▶ [TASK GOAL]:
Looking through the records below, please work out how many lines contain "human". Give only that number.
*** TASK INPUTS ***
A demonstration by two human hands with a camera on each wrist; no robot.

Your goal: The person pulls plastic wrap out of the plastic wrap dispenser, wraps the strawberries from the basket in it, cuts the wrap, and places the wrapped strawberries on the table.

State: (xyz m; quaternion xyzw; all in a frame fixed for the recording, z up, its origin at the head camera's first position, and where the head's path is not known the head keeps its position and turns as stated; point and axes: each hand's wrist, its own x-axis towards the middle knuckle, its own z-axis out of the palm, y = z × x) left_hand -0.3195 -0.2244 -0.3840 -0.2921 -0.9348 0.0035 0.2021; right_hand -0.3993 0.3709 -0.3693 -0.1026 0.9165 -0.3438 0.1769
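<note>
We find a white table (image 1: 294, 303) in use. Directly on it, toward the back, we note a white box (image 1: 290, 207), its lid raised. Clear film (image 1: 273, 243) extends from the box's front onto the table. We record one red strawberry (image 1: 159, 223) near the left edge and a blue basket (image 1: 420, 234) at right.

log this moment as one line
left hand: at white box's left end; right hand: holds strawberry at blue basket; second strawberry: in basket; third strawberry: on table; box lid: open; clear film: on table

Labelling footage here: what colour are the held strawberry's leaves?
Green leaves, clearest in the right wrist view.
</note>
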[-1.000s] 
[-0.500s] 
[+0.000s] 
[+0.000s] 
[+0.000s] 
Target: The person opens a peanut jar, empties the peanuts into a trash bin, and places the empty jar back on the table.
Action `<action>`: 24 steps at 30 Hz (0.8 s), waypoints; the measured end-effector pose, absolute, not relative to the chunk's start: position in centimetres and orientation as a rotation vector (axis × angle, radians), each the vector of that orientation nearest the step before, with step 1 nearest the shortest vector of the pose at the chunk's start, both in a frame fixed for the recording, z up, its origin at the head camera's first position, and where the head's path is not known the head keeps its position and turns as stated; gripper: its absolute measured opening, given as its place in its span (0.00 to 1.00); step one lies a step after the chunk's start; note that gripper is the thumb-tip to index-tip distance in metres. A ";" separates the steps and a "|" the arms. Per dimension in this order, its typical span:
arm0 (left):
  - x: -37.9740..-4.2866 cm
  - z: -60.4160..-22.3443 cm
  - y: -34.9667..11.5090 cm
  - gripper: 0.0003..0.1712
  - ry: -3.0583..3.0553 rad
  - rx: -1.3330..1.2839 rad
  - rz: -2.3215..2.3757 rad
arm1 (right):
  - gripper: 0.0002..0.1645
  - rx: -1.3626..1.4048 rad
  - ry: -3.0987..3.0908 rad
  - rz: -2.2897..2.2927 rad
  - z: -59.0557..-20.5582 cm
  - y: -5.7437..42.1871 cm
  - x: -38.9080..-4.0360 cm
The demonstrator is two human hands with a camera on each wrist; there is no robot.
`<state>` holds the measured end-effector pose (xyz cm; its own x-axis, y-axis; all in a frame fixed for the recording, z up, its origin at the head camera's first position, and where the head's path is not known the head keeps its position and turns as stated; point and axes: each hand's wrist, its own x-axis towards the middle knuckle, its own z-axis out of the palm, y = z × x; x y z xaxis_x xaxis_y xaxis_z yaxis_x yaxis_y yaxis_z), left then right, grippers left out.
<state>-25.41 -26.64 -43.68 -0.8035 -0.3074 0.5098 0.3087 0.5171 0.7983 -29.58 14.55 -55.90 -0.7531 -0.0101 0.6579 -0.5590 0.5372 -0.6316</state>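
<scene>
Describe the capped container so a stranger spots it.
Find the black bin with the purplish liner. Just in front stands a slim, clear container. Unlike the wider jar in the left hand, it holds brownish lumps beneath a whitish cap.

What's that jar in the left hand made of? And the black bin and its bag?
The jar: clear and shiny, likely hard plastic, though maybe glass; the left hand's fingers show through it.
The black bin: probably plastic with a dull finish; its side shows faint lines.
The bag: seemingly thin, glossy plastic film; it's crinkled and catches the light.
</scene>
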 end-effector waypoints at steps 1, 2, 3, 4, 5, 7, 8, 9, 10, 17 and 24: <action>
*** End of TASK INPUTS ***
▶ [ANSWER TO THIS PROBLEM]:
2